In theory, the guidelines are:
Advantages:
Standardization: scales features such that the distribution is centered around 0, with a standard deviation of 1.
Normalization: shrinks the range such that the range is now between 0 and 1 (or -1 to 1 if there are negative values).
Robust Scaler: similar to normalization but it instead uses the interquartile range, so that it is robust to outliers.
Disadvantages:
Standardization: not good if the data is not normally distributed (i.e. no Gaussian Distribution).
Normalization: get influenced heavily by outliers (i.e. extreme values).
Robust Scaler: doesn't take the median into account and only focuses on the parts where the bulk data is.
I created 20 random numerical inputs and tried the above-mentioned methods (numbers in red color represent the outliers):
I noticed that -indeed- the Normalization got affected negatively by the outliers and the change scale between the new values became tiny (all values almost identical -6 digits after the decimal point- 0.000000x) even there is noticeable differences between the original inputs!
My questions are:
Am I right to say that also Standardization gets affected negatively by the extreme values as well? If not, why according to the result provided?

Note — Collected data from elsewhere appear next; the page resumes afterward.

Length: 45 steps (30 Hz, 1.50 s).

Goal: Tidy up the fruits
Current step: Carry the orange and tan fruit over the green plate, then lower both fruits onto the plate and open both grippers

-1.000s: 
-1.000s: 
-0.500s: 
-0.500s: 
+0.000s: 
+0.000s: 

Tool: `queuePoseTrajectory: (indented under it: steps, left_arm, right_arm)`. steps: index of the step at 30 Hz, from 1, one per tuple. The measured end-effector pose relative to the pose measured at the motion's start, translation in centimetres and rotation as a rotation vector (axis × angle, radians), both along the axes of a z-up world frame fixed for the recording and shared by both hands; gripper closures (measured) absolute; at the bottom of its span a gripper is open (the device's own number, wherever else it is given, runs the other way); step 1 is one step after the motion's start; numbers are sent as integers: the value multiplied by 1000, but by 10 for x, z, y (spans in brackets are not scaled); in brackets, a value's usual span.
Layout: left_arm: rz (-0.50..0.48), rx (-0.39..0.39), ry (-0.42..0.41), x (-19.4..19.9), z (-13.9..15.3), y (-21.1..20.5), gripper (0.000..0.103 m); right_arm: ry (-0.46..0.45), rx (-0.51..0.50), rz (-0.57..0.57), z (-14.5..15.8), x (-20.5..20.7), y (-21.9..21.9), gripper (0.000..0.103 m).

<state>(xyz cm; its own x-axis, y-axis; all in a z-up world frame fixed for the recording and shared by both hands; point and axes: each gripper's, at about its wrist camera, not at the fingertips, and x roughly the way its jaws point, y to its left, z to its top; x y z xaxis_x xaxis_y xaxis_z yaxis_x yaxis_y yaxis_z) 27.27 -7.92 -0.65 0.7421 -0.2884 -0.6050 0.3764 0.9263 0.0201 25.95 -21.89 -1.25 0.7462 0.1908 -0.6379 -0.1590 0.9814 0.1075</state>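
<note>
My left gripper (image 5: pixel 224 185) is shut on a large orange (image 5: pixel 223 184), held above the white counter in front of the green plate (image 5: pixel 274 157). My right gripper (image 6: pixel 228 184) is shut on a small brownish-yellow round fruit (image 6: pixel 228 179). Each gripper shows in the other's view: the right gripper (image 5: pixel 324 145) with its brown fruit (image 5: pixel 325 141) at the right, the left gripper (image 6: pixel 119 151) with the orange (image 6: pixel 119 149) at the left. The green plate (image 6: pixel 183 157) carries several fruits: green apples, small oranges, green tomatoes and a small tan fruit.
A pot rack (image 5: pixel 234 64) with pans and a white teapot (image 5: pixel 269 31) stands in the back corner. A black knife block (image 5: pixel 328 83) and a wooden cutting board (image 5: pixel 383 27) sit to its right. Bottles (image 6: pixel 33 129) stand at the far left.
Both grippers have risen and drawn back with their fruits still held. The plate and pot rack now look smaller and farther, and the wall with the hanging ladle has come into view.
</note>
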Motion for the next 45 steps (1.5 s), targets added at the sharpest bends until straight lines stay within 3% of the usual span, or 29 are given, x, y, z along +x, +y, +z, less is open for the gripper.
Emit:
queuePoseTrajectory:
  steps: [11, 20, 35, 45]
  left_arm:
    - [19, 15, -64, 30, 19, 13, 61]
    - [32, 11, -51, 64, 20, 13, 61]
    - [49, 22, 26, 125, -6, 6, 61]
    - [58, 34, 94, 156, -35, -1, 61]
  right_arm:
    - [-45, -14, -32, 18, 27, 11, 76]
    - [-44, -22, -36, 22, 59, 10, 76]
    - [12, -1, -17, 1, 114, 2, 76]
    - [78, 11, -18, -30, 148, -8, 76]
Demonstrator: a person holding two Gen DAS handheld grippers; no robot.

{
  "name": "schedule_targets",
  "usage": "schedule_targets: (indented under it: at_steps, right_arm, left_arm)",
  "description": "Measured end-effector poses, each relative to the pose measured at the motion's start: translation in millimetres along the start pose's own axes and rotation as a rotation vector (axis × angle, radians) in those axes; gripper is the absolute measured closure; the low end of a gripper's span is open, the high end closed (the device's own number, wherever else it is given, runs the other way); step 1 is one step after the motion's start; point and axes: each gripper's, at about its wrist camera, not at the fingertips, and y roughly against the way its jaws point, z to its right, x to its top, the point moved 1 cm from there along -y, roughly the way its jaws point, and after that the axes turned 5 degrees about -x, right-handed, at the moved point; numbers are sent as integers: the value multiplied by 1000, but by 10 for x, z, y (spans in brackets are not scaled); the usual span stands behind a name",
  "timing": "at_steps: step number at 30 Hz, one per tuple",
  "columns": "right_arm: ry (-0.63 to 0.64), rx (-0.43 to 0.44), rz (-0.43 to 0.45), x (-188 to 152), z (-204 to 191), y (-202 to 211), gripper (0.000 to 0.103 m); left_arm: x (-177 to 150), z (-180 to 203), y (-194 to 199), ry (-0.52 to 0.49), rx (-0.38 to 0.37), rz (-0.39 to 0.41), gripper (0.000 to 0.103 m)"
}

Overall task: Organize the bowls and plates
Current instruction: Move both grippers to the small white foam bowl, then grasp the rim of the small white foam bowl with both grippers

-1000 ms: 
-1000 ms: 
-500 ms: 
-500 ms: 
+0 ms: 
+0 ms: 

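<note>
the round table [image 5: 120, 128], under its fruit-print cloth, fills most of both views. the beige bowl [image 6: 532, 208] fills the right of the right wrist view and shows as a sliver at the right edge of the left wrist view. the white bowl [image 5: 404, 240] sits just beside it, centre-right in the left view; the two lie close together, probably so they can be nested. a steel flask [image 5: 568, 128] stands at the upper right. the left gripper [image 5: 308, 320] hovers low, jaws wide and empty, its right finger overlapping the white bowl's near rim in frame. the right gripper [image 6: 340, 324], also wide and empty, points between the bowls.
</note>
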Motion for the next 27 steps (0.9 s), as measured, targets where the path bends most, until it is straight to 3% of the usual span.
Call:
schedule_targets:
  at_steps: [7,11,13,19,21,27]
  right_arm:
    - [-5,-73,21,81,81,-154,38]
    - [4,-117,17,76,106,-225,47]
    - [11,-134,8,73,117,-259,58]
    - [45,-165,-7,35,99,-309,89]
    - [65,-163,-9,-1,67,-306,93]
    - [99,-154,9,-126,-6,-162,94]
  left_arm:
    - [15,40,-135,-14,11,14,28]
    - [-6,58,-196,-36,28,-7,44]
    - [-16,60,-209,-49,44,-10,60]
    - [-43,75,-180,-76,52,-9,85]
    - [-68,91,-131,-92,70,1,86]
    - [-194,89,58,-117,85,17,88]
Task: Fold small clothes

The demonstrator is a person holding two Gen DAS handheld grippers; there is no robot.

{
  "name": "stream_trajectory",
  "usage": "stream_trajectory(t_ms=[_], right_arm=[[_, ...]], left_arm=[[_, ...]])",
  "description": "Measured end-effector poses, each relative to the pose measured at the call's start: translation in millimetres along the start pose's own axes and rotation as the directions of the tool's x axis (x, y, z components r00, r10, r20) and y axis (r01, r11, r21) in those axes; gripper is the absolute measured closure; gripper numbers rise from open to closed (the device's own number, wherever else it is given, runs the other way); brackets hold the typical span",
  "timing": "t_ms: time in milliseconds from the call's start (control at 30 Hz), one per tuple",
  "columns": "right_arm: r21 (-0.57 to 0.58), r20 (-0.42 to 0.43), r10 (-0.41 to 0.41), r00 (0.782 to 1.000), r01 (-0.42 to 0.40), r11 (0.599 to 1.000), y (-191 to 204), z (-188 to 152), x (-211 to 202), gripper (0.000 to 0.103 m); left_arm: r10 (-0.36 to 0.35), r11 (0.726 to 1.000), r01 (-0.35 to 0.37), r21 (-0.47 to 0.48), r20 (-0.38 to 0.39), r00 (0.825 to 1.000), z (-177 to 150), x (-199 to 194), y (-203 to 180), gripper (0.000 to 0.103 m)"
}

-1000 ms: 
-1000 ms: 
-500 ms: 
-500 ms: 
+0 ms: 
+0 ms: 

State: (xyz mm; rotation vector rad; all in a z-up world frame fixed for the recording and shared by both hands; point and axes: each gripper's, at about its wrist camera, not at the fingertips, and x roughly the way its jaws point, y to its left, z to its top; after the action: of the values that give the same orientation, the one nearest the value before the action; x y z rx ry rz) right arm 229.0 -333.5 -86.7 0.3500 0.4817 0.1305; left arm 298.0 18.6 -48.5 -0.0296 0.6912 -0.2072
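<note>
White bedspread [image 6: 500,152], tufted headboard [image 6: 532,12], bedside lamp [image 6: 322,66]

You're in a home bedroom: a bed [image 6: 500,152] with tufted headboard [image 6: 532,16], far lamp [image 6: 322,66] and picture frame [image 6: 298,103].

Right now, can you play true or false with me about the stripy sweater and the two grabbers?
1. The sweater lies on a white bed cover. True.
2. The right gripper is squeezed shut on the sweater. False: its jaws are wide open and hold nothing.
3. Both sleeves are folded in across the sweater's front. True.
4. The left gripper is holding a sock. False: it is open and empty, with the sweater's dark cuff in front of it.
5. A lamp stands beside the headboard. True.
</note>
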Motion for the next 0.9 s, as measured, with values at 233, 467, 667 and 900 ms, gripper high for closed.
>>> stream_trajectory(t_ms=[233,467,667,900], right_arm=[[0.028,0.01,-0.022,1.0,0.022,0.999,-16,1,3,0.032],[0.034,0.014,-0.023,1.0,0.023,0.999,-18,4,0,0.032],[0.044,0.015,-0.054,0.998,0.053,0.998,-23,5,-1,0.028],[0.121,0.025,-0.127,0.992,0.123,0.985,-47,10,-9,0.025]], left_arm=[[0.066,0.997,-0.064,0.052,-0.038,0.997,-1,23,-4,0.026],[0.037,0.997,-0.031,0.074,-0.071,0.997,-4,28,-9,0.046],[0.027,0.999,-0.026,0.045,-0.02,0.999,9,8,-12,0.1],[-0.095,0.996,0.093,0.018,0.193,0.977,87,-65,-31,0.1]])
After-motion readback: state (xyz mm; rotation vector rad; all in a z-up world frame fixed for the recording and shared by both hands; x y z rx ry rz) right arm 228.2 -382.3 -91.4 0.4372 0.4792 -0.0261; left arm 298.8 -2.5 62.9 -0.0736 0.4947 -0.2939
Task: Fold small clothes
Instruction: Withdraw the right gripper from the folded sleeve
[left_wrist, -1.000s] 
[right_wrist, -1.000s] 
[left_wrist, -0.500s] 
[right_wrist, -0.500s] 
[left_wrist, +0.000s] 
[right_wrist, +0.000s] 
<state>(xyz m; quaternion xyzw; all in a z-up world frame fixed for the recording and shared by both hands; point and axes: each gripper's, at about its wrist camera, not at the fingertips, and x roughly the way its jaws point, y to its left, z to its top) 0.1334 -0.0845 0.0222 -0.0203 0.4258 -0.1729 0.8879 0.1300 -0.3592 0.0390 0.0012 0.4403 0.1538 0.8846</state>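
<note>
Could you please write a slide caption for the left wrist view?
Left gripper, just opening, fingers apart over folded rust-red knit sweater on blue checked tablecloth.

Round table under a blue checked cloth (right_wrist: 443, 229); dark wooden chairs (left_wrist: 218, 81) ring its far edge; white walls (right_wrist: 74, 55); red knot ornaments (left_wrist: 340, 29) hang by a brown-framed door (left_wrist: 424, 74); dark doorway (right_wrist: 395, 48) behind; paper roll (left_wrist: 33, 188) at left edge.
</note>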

I really can't see how the Robust Scaler improved the data because I still have extreme values in the resulted data set? Any simple complete interpretation?

Am I right to say that also Standardization gets affected negatively by the extreme values as well?
Indeed you are; the scikit-learn docs themselves clearly warn for such a case:
However, when data contains outliers, StandardScaler can often be mislead. In such cases, it is better to use a scaler that is robust against outliers.
More or less, the same holds true for the MinMaxScaler as well.
I really can't see how the Robust Scaler improved the data because I still have extreme values in the resulted data set? Any simple -complete interpretation?
Robust does not mean immune, or invulnerable, and the purpose of scaling is not to "remove" outliers and extreme values - this is a separate task with its own methodologies; this is again clearly mentioned in the relevant scikit-learn docs:
RobustScaler
[...] Note that the outliers themselves are still present in the transformed data. If a separate outlier clipping is desirable, a non-linear transformation is required (see below).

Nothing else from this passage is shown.